Petabytes to Zettabytes: Operational Challenges of Cluster Infrastructure

A new digital future is taking shape — one where soon, most new data will be distributed and processed at the edge, outside of cloud data centers. IDC reports that the global datasphere – the amount of data created and consumed in the world each year – will grow from 45 zettabytes (ZB) in 2019 to 175 ZB by 2025.The majority – 59% – of that generated data is expected to be stored outside the public cloud.

Storing that massive amount of data and the associated operations and processing will require more infrastructure via the edge or private clouds and will continue for years to come. This new infrastructure will look much different from public cloud infrastructure consisting of relatively few but immense data centers filled with endless rows of equipment. Instead, the physical data center infrastructure is extending out through smaller and more distributed sites, conveniently located as close as economics permit to data sources, complementing the existing centralized core.

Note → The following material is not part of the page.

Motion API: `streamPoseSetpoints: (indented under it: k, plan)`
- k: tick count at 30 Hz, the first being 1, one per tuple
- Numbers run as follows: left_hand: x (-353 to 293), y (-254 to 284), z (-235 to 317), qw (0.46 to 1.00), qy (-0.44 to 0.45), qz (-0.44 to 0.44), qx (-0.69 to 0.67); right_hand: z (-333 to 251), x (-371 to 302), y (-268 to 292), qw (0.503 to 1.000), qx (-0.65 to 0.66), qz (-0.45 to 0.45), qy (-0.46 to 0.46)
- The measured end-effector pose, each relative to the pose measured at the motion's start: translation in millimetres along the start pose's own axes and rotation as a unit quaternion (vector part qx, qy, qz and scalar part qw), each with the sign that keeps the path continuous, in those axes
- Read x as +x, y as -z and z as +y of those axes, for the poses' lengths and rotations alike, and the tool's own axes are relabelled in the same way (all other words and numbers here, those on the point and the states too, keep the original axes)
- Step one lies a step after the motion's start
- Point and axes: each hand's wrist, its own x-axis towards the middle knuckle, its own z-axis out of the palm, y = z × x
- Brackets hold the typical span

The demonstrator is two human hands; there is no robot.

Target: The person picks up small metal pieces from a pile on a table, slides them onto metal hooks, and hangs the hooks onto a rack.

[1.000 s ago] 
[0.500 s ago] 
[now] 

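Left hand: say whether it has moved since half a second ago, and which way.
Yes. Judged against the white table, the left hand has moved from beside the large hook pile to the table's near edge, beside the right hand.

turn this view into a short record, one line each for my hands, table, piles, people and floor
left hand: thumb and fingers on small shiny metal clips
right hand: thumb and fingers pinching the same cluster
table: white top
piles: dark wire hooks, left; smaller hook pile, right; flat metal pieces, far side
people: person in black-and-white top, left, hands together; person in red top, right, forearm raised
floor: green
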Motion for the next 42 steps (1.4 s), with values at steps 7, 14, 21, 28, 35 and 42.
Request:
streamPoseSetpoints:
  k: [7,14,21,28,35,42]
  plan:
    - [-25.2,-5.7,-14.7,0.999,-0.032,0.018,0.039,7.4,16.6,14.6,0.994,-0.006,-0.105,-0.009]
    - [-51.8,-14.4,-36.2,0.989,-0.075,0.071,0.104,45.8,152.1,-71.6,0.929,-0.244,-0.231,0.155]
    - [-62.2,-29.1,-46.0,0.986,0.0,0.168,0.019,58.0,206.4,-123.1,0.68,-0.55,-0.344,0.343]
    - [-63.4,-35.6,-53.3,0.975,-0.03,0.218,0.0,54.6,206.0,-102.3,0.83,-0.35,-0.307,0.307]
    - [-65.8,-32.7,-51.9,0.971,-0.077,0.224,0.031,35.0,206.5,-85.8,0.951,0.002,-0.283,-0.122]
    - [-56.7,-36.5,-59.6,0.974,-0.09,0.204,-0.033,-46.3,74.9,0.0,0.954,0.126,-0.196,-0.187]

“As we forge ahead into a new distributed infrastructure world in this new Zettabyte Generation,” Jarrett Appleby CEO for Appleby Strategy Group, a global advisory business says, “Organizations must plan how to be more modern and agile while structuring their environments and global distributed infrastructure to handle new applications collecting and analyzing data in real-time.”

Infrastructure and how it will be managed is undergoing a metamorphosis due to several key factors.

Public Cloud Has Forever Raised the Bar for All IT

As more and more enterprises adopt cloud-based services, the expectations for operational support and capabilities are aligning to what they are experiencing from global public cloud providers, which are delivered via huge operations teams and seemingly limitless budgets. This is creating an ever-increasing operational gap between their business expectations and what they can achieve utilizing their own resources and budgets or those of their managed service providers.

The expectation is that modern, up-to-date tech stacks are ubiquitous. Delivery of this falls upon operations teams, who need the appropriate tools to automate and orchestrate the resources and environments. There’s a lot of catching up to do – it is a major commitment in time and resources.

Data Generation Outside the Cloud

As organizations go through their digital transformation journeys, they are seeking information about their key processes and workflows and as a result, data everywhere is exploding. However, today less than 10 percent of data is created outside the data center or cloud. By 2022 Gartner predicts this figure will explode to more than 50 percent, and 75 percent by 2025.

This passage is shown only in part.